▶ **Exercise aim**: Every line of the material below that contains the string "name" must appear in the answer.

▶ **Extracted material**:
Start of Block
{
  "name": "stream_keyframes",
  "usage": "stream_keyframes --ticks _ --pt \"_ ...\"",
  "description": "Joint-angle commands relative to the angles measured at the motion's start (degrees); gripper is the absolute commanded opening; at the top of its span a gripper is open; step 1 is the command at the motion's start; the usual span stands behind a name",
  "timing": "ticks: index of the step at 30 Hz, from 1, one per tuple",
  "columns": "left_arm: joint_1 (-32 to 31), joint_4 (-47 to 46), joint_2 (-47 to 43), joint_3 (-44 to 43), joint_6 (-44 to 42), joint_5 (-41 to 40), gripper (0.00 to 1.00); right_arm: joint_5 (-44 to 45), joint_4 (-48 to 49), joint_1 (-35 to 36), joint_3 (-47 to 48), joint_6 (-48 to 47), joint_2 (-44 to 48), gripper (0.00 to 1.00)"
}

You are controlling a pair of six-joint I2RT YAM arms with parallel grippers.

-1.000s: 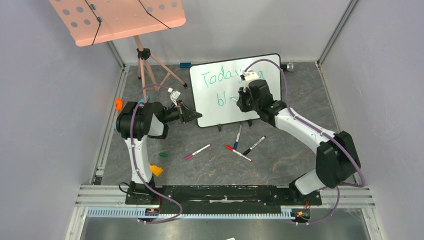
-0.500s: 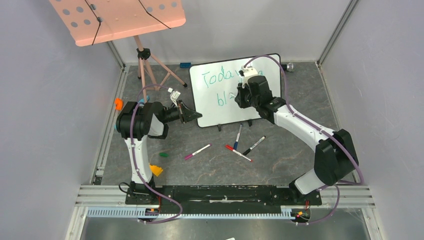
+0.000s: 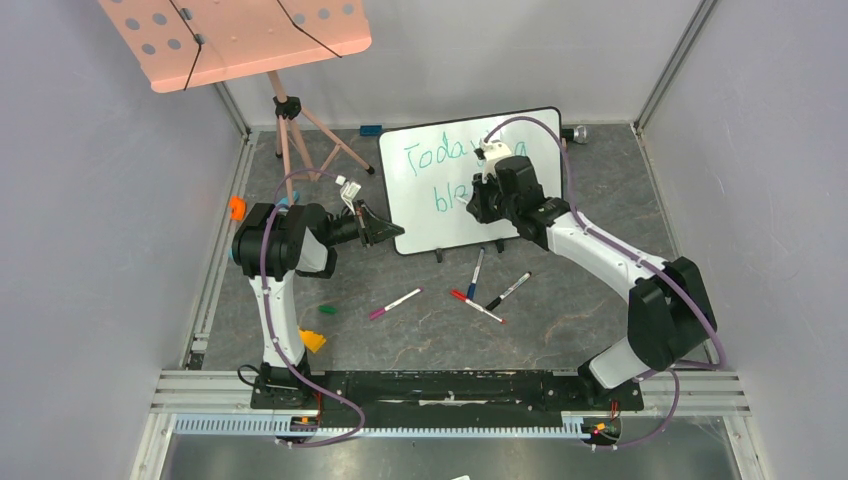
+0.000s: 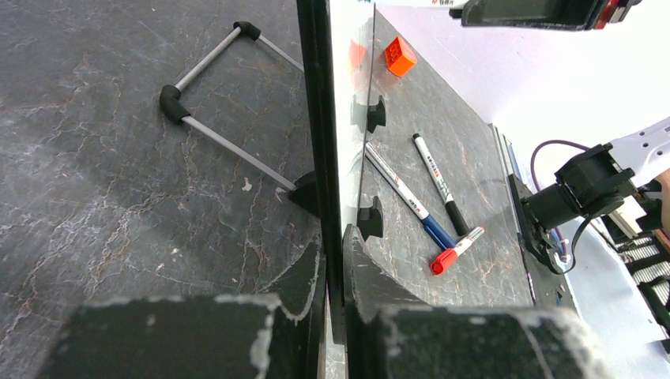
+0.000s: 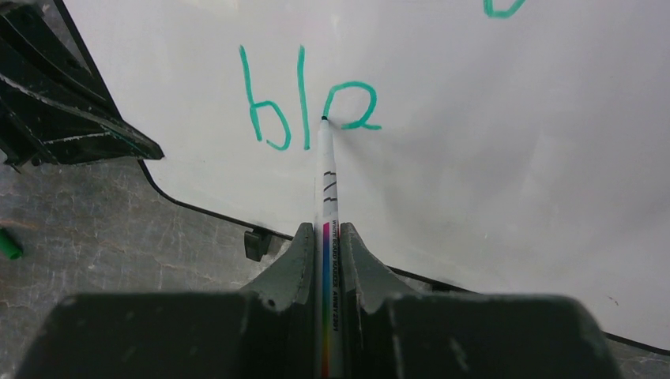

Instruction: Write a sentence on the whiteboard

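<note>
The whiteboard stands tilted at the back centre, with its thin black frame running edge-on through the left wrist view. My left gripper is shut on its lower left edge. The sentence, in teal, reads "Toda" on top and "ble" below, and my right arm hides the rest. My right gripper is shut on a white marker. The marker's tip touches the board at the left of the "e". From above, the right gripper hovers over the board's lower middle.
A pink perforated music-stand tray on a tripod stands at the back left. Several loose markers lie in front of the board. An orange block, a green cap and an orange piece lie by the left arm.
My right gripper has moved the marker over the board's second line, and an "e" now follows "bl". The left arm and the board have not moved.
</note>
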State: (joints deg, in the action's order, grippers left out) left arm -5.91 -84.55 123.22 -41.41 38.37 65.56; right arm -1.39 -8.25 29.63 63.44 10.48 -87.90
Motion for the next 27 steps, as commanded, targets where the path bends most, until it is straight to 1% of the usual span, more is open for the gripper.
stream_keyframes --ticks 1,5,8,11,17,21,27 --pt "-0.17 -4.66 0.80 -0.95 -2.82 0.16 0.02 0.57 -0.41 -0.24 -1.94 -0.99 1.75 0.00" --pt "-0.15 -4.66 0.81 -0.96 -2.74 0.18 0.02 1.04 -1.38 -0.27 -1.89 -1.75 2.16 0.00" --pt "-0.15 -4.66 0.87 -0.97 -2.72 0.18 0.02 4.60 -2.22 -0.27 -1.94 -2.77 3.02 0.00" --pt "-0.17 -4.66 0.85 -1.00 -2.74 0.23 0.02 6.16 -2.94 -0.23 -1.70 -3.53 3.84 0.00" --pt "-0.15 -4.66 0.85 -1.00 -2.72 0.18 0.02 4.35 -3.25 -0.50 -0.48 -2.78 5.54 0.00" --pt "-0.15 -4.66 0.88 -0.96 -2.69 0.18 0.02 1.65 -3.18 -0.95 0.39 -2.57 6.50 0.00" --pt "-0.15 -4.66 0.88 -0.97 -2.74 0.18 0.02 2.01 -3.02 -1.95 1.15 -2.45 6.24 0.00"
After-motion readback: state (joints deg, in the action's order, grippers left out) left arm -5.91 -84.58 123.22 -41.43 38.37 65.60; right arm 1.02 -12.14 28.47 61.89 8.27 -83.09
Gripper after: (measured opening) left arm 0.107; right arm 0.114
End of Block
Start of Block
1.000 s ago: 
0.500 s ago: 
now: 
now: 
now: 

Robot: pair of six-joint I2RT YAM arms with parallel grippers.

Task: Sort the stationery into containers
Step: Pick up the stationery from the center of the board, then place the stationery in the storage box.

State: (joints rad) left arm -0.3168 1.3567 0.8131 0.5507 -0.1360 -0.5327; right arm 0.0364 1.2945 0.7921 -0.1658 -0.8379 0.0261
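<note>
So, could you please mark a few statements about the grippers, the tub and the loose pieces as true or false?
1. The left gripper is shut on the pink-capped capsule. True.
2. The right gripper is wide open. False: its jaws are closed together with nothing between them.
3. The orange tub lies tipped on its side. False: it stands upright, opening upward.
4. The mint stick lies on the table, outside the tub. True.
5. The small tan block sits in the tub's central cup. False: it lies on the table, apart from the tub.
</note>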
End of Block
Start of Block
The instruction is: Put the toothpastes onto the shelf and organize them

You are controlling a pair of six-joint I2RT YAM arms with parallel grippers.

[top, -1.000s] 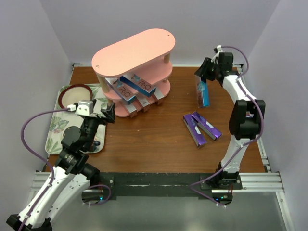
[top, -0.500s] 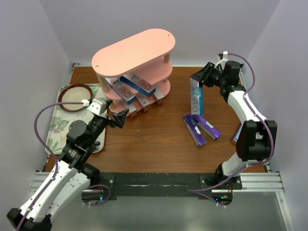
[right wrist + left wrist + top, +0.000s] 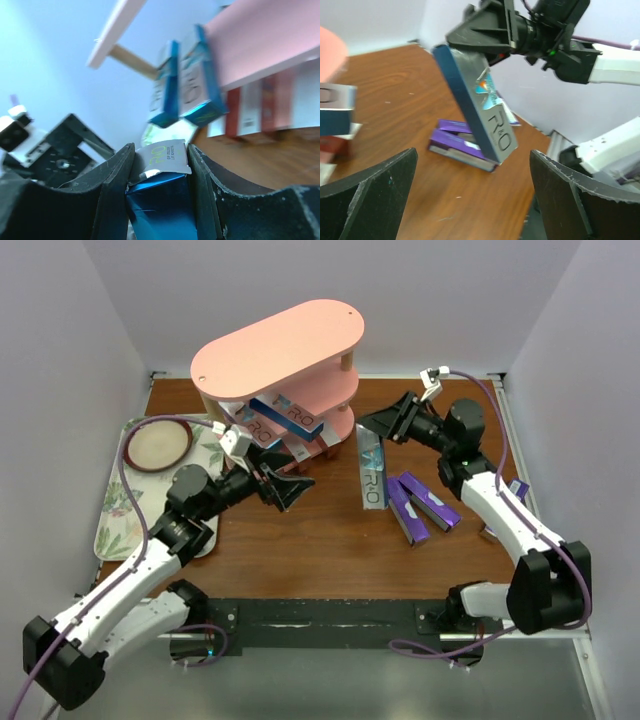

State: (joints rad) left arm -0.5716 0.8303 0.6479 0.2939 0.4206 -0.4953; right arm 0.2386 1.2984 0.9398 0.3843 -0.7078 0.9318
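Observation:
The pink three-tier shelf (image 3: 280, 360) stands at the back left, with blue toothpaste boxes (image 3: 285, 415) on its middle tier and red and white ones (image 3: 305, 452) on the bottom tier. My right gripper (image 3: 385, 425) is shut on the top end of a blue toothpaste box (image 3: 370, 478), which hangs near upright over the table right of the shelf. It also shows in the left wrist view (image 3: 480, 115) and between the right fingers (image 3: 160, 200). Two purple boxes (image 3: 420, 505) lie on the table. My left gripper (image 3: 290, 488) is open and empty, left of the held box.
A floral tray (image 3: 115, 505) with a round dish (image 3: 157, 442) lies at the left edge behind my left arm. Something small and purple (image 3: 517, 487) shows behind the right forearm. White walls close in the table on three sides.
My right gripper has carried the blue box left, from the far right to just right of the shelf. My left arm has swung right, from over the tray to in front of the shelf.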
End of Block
▶ **Reply**:
  "name": "stream_keyframes",
  "description": "Joint-angle commands relative to the angles measured at the motion's start (degrees); gripper is the absolute commanded opening; at the top of its span a gripper is open; step 1 is the command at the motion's start; the usual span stands behind a name",

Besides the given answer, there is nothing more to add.